I just had a stress test and ekg re the q elongation thing. (I forgot to add)
Taking the Azithromycin 3 times a week is a prophylactic treatment for chronic Pseudomonas. For me it had an anti inflammatory effect and made the mucus very easy to expel. BUT after only taking it for one day i had heart symptoms. So i never took it again. I do not see how people can tolerate it ongoing but some people do just fine on it. I have read that you should NOT take it alone if you have MAC .
Hi Sue,
Thank you so much for your reply. I am being seen by a bronchiectasis specialist at Mass General Hospital in Boston. I do not have MAC, but have had many different infections, pseudomonas aeruginosa. Have not had a bronchoscopy but it's been discussed as a possibility. I have had numerous sputum cultures.

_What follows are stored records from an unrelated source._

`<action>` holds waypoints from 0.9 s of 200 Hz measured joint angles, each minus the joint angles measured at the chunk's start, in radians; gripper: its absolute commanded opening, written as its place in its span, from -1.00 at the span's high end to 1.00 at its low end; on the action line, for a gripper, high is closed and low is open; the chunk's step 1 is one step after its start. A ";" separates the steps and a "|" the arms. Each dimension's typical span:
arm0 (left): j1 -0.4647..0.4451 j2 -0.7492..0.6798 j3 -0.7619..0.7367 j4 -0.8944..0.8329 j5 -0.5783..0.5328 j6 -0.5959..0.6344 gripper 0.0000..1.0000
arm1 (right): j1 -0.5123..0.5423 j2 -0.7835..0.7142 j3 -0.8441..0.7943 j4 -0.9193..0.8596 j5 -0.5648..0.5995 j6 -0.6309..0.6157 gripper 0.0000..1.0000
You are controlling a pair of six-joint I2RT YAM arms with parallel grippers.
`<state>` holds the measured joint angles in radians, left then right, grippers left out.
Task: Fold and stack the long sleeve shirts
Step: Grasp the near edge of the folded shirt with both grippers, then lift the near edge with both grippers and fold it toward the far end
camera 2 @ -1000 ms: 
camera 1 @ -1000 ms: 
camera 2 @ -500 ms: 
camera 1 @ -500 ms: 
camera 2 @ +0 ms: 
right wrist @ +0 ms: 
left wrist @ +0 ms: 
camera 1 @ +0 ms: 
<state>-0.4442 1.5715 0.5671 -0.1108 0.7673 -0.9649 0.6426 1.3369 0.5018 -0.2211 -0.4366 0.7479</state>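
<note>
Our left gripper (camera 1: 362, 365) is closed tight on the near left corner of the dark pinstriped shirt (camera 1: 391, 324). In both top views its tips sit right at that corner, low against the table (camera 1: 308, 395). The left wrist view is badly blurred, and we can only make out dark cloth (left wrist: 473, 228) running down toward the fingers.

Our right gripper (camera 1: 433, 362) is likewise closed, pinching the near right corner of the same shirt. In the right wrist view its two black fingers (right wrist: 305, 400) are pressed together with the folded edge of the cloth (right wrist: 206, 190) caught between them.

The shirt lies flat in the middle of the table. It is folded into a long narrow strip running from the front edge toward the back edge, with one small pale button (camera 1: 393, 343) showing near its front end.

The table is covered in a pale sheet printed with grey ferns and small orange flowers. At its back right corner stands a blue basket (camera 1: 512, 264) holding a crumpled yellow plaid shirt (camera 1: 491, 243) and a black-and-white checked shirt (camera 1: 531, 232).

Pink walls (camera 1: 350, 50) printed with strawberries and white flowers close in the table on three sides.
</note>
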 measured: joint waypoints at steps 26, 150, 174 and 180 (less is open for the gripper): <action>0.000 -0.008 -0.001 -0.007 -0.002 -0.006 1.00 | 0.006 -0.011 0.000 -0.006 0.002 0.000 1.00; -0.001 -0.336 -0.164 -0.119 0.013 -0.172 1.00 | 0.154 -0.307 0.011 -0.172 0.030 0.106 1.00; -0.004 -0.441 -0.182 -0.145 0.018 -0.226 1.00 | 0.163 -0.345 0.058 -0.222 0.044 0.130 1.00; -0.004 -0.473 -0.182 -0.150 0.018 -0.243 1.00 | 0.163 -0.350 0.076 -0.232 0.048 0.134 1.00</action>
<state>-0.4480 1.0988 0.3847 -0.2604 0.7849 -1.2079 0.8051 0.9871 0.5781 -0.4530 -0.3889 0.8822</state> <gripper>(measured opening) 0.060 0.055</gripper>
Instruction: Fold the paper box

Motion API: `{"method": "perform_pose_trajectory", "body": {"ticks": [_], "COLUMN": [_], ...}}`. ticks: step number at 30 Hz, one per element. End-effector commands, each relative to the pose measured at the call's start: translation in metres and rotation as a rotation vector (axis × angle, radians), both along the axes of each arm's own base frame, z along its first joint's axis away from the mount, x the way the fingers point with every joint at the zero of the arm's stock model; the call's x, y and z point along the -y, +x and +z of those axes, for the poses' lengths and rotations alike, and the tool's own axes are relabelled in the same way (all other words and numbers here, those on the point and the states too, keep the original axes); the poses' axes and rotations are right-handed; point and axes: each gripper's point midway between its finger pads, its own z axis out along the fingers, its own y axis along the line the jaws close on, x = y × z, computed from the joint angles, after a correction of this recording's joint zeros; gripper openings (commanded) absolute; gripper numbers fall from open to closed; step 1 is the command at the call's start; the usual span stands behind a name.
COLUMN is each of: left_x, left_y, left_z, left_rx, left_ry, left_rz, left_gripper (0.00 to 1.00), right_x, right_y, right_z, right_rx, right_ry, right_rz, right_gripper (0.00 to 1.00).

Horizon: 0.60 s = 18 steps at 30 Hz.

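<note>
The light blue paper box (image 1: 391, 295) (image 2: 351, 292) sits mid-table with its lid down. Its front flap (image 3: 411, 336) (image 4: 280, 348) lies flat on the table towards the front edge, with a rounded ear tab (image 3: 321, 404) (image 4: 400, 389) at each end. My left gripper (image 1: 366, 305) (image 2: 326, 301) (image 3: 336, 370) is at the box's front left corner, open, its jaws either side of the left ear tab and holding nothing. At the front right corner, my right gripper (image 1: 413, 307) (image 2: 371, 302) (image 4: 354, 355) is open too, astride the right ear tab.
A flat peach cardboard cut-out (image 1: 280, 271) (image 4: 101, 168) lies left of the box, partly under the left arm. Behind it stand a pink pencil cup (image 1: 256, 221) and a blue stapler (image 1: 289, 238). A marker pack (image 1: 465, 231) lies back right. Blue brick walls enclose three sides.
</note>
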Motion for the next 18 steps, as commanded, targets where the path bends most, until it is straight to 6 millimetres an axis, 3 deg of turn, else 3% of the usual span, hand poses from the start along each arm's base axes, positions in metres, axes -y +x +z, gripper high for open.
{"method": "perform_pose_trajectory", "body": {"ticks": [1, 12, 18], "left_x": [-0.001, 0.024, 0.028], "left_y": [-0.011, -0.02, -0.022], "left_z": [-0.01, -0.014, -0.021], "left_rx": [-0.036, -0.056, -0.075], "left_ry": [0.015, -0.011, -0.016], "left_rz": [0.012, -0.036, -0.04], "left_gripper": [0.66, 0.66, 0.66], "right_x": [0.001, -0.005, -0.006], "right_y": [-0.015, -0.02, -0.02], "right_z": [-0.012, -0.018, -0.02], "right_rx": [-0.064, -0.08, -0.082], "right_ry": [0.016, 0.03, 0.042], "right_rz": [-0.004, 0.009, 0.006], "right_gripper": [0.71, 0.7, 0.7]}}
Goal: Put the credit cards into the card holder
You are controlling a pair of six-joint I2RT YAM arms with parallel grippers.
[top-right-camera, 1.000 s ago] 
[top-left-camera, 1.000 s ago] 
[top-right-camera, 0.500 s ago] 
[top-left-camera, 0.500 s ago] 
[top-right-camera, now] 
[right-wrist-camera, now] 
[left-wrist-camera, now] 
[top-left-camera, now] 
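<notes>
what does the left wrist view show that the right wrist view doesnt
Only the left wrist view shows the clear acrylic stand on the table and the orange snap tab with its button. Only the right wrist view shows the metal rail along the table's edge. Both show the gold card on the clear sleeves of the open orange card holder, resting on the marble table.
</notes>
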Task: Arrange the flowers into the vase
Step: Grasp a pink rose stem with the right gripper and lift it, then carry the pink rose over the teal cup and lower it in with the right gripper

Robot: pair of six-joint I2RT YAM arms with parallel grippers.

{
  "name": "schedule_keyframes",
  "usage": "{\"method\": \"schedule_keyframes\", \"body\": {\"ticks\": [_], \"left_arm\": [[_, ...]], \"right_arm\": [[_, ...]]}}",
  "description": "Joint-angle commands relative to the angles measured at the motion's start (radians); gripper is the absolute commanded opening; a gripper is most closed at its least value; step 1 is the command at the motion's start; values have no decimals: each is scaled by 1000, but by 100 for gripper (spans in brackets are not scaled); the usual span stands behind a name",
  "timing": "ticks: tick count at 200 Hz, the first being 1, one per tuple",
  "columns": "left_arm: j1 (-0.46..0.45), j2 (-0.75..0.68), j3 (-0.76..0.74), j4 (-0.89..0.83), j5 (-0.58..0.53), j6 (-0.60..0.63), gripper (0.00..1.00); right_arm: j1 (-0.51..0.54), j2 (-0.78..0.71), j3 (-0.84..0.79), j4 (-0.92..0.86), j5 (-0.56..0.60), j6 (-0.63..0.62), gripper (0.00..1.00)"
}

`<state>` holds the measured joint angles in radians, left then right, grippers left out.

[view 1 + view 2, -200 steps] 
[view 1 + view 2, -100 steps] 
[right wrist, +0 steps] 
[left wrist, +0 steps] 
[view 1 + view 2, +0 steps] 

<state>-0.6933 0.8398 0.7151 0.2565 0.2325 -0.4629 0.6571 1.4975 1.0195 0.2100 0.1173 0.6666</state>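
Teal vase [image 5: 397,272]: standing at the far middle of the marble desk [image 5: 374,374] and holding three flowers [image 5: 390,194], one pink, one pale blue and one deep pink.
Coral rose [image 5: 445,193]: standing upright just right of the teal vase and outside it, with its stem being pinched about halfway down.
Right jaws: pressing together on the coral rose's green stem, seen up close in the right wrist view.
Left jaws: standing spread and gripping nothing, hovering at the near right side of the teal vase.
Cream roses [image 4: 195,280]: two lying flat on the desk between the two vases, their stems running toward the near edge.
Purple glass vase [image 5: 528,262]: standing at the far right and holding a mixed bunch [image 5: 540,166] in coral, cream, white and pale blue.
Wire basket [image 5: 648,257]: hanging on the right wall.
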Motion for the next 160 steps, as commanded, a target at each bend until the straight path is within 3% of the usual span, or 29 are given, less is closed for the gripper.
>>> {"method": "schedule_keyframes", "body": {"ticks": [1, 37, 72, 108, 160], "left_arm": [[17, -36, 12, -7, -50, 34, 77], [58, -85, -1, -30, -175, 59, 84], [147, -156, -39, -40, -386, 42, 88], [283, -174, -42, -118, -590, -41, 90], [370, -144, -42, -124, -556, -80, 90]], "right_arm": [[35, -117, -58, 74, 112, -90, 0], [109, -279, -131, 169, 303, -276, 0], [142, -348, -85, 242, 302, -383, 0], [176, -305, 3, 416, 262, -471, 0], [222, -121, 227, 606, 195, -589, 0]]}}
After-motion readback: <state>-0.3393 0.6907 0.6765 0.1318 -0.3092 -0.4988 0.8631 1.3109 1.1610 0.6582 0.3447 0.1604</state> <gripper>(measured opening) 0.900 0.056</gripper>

I was also told that azithromycin would have anti-inflammatory effects and would decrease mucous production and protect against infections and also improve the lining of the lungs. I also nebulize with 3% saline and albuterol separately and take singular and breo ellipita. I am 68, and not sure if I should be worried about taking this.
Again, I really appreciate your reply.
Cheryl
Cheryl: I take Breo too. I can't use Singular because I have an autoimmune disease and the rheumatologist said that Singular is too risky because it could cause Churg Strauss reaction in me (an autoimmune lung response). Interesting that our specialist doctors seem in agreement on the treatment...I'm trying not to worry.